Moçambique pretende reforçar a cooperação com a China, para impulsionar a produtividade agrícola, criação de empregos e redução da pobreza rural. O interesse foi manifestado pelo ministro da Planificação e Desenvolvimento, Salim Valá, no âmbito do Fórum Global de Redução da Pobreza e Desenvolvimento-2026, na capital chinesa Beijing.
Falando durante uma em conferência de imprensa, Salim Valá explicou que a agricultura continua a desempenhar um papel central na estratégia de desenvolvimento do País, sublinhando que a maior parte da população depende da produção agrícola.
Na ocasião, o governante destacou que a melhoria da produtividade está alinhada com o Plano de Recuperação e Crescimento Económico 2025-2029, que estabelece como prioridades, o desenvolvimento agrícola, a criação de emprego, o fortalecimento das Pequenas e Médias Empresas e a expansão de infra-estruturas económicas.
“A experiência da China na redução da pobreza constitui uma referência importante para Moçambique, que procura acelerar o crescimento inclusivo e melhorar as condições de vida da população rural”, referiu Valá.
Sob o lema “Unir esforços globais para promover a redução da pobreza”, o fórum reuniu representantes governamentais de alto nível, organizações internacionais, centros de investigação, especialistas, académicos e sector privado, para debater estratégias e políticas públicas orientadas para a redução da pobreza e o desenvolvimento sustentável.
O evento que decorreu entre os dias 26 e 28 de Maio e organizado pelo Ministério da Agricultura e Assuntos Rurais da China, constituiu uma das mais relevantes plataformas internacionais de diálogo e cooperação sobre pobreza, inclusão social e desenvolvimento sustentável, alinhada com os Objectivos de Desenvolvimento Sustentável das Nações Unidas e a Agenda 2030.

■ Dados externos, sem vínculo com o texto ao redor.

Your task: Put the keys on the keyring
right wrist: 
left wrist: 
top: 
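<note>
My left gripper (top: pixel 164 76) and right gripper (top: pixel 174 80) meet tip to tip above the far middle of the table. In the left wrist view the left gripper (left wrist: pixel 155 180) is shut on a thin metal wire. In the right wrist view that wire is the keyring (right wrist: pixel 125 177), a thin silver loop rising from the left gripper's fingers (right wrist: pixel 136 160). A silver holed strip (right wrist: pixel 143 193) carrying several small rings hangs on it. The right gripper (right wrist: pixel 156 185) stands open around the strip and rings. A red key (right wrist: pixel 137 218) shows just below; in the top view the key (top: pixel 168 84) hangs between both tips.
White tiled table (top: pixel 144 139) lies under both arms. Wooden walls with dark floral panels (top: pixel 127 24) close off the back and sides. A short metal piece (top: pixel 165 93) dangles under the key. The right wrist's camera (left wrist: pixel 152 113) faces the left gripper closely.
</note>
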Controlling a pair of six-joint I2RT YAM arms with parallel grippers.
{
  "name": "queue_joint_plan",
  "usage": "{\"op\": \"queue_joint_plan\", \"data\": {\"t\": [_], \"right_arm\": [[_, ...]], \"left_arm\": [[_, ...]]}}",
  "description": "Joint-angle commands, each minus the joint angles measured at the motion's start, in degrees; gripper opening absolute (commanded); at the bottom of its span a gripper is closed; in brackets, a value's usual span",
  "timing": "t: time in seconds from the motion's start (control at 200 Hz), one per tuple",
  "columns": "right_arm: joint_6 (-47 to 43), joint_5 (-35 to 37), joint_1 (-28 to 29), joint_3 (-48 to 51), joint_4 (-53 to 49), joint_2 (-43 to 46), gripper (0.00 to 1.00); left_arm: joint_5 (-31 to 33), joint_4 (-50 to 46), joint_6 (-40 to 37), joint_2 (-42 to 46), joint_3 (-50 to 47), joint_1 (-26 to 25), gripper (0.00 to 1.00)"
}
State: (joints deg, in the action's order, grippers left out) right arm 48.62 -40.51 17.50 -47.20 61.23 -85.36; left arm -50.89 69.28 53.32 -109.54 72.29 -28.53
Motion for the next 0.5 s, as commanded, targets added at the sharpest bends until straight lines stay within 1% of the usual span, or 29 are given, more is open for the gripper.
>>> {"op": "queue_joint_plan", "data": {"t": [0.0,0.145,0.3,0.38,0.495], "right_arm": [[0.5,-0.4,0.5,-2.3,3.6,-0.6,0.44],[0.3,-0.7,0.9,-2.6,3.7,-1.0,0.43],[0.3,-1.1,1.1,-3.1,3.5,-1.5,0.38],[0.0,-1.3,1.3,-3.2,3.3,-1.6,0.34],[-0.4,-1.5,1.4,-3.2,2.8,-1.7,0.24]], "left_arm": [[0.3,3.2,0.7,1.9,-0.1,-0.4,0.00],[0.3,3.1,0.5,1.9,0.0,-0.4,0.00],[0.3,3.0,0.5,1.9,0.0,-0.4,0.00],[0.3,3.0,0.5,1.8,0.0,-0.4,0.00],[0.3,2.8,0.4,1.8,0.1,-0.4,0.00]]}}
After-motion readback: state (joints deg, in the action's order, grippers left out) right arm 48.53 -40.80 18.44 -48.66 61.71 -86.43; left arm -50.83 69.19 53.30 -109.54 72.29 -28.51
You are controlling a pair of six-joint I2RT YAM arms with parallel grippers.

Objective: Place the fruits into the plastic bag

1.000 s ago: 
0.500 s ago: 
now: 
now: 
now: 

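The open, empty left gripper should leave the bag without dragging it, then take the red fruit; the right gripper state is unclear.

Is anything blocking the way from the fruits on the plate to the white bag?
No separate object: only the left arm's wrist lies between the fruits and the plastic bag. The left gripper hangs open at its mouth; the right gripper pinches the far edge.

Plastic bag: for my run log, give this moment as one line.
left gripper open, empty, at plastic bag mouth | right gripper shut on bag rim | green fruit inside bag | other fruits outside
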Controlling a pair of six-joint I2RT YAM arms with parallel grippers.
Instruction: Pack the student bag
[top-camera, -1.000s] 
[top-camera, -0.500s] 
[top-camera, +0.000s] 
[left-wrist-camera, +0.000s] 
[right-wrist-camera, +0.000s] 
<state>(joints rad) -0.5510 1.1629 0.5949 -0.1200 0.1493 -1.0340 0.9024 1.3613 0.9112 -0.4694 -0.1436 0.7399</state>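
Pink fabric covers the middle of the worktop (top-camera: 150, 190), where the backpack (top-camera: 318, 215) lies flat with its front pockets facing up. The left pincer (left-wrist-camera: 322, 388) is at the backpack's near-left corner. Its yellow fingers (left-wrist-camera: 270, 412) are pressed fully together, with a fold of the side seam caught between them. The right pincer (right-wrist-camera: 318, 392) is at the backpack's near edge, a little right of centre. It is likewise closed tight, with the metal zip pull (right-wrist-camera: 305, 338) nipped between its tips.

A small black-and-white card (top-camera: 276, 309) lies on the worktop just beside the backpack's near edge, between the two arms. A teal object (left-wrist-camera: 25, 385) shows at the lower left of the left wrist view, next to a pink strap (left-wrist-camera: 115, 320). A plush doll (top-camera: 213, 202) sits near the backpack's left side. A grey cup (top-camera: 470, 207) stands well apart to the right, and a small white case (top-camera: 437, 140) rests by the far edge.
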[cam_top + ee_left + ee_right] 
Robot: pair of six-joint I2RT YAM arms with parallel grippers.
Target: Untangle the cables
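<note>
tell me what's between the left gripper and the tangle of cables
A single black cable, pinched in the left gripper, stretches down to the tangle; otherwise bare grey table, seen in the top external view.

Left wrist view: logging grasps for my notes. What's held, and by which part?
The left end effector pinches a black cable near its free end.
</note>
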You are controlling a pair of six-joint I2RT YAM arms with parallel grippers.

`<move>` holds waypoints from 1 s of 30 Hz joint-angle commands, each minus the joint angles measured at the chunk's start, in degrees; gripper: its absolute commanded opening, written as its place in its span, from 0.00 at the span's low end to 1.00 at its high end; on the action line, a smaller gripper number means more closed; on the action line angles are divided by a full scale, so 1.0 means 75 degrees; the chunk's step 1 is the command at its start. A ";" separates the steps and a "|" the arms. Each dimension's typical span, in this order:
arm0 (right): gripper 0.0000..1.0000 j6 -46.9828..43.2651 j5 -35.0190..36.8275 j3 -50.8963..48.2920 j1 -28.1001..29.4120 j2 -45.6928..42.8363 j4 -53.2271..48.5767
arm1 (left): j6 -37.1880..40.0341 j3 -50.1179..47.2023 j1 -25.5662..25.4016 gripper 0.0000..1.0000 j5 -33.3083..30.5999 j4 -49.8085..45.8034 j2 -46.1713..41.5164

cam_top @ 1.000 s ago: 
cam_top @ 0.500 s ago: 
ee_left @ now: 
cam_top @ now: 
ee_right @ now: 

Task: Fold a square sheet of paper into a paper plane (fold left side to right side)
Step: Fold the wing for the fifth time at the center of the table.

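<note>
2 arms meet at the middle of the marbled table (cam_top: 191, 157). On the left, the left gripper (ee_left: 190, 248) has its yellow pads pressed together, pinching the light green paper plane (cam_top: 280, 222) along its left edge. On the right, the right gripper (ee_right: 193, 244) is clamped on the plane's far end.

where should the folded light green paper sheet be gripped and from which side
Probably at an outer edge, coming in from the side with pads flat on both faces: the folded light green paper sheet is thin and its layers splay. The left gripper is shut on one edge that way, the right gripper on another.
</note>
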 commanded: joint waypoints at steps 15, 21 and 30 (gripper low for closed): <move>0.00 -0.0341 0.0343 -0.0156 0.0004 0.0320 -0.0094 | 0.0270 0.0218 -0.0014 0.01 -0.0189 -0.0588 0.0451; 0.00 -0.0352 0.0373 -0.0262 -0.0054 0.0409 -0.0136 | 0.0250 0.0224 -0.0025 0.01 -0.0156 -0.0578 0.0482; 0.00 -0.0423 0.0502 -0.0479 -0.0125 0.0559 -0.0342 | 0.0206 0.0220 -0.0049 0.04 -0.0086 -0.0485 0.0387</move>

À margem do fórum, o ministro Salim Valá defendeu que a experiência da China na modernização agrícola pode ajudar os países em desenvolvimento a combater a pobreza e a expandir as oportunidades de emprego, sublinhando que esta cooperação tem permitido reforçar a capacidade técnica e apoiar os pequenos produtores, através de iniciativas como o projecto “Ponte para a África”.